- WHAT IS NEEDED
The response must contain every line below in which "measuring" appears.

..........

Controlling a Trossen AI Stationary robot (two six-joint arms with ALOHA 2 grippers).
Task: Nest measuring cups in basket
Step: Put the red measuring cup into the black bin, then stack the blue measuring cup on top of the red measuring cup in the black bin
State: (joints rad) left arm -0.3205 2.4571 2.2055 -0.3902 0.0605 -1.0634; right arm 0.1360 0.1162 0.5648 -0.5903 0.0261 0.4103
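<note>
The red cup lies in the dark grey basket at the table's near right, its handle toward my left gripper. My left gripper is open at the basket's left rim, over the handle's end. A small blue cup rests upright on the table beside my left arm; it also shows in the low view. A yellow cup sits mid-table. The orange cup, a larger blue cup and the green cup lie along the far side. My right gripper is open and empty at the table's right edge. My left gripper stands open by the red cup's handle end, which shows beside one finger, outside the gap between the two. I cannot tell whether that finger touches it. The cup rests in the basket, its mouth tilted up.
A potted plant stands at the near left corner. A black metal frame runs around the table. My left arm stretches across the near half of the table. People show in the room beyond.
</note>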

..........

- WRITTEN RESPONSE
Task: Nest measuring cups in basket
Step: Put the red measuring cup into the black bin, then stack the blue measuring cup on top of the red measuring cup in the black bin

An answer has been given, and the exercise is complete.